On World AIDS Day, Chicago continues fight against virus


CHICAGO — A candlelight vigil at the corner of California & Division commemorates the terrible price paid by Chicago’s Puerto Rican Community.  

Ricardo Jimenez of the Puerto Rican Cultural Center knows the tragic history. 

“I always remember two of my best friends,” the 66-year-old said.  

It was back in the 1980s that the then-mysterious AIDS cases surged in Black and Hispanic communities.  

“Ever since then, in our community, we have had many people pass away,” Jimenez said. 

Among those ravaged by the virus are Chicago’s Puerto Rican neighborhoods. 

“Puerto Ricans per population of the Latinos have the highest rate of HIV per population,” said Jimenez, attributing the epidemic to intravenous drug use, leading to catastrophe. Cultural impediments often prevented treatment. 

“With the stigma that’s associated with machismo, we were hurt even more,” Jimenez said.  

An effort launched by the Puerto Rican Cultural Center aims to address the crisis.  

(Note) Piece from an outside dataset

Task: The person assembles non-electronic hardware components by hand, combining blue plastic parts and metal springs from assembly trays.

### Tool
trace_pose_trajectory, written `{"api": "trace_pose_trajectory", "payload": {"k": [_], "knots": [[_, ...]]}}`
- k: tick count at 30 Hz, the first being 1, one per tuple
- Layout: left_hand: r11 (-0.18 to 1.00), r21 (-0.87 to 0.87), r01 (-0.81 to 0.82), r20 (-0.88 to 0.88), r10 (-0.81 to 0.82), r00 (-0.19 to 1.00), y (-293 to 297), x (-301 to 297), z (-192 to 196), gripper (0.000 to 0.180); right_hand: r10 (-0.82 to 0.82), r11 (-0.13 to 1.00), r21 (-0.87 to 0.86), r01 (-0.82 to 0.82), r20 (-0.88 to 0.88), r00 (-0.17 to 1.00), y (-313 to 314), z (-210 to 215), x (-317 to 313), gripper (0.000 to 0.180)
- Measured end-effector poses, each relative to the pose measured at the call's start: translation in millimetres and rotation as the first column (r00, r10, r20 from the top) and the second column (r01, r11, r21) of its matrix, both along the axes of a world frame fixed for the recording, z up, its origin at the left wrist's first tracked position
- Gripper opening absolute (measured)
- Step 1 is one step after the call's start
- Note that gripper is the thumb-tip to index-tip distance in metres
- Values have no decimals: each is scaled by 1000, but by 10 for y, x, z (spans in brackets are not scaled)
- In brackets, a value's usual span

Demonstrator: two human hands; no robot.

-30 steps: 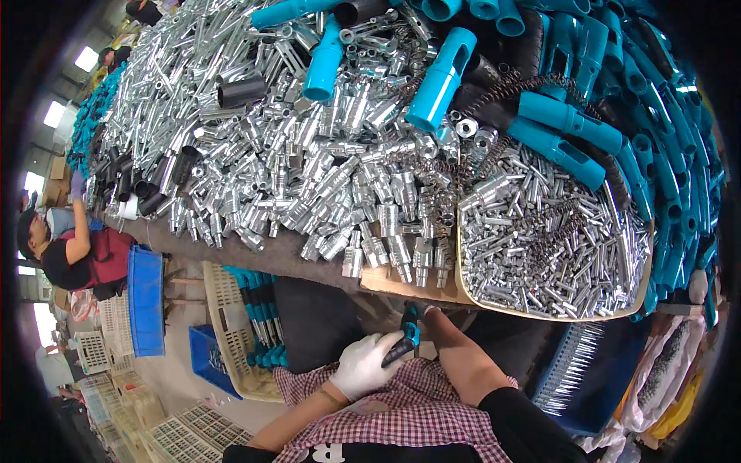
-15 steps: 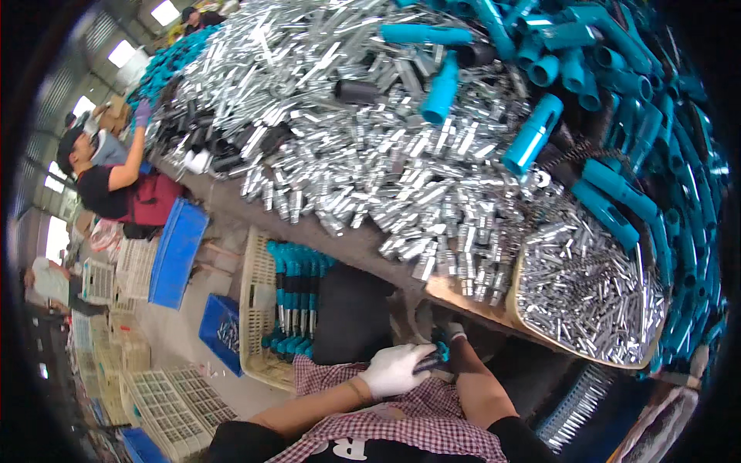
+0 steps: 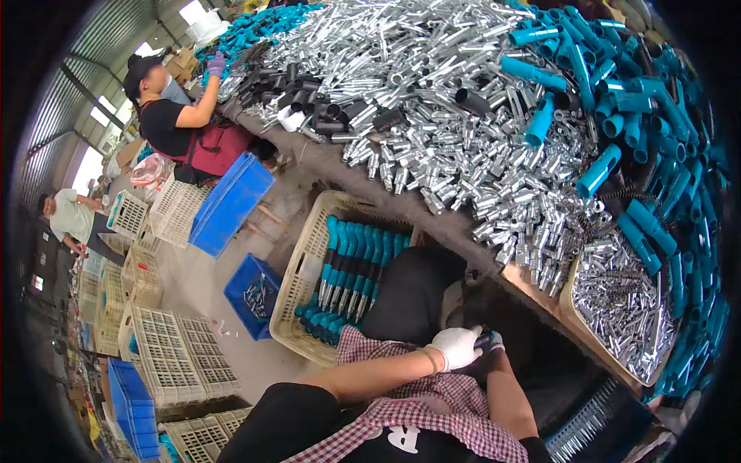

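Observation:
My left hand [image 3: 455, 347], in a white glove, is closed on a small dark part [image 3: 485, 339] low in front of my lap. Just right of it, my gloved right hand [image 3: 496, 339] is closed at the same part, touching it from the other side. Most of that part is hidden between the gloves, so its exact kind is unclear. Left of my hands a cream plastic crate [image 3: 292, 289] holds rows of teal and black tool handles [image 3: 355, 258] with metal tips.
A workbench [image 3: 332, 166] bears heaped metal fittings [image 3: 432, 147], teal tubes [image 3: 602, 170] and a tray of small metal pins [image 3: 625, 316]. Blue bins [image 3: 255, 297] and stacked crates [image 3: 174, 355] stand on the floor at left. One co-worker [image 3: 177, 116] works along the bench; another person stands farther back.
The view has swung left, so the bench and crate sit farther right in the picture. My hands are closer together, and the teal seen between them before is now hidden.

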State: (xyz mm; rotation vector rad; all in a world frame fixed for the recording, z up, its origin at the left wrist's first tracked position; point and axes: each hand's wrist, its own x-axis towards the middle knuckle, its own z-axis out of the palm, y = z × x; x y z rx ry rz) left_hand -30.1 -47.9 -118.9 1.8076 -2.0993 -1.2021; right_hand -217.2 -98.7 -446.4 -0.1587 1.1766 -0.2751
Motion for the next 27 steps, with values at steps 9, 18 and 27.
{"api": "trace_pose_trajectory", "payload": {"k": [9, 18, 27], "knots": [[993, 66, -96, 13, 95, 995, 20, 64, -379, 34, -396, 663, -716, 220, -85, 914, 40, 2797, 846, 25], [987, 142, -72, 59, 64, 996, -102, 142, -154, 36, -375, 746, -641, 182, -179, 909, 13, 2488, 795, 27], [973, 149, -176, -94, 191, 977, -57, 6, -451, 38, -329, 597, -777, -199, -464, 823, 34, 2255, 712, 28]]}}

“People can live with AIDS,” he said.  

Dr. Jose Lopez is the executive director of the Puerto Rican Cultural Center and has worked with many others over the decades to educate and prevent new transmissions with a health initiative known as “VIDA SIDA,” which translates to “LIFE & AIDS.” 

“People who have lived but also who have died as dignified members of our community,” he said.

Read more: Latest Chicago news headlines

Thursday night at the Baton Show Lounge, popular transgender Performer Eve Estrella Stiles will headline World AIDS Day commemoration with others in Uptown, honoring those who’ve been lost. 

“To commemorate and welcome all of the spirits of the trans persons that passed away during the aids epidemic.”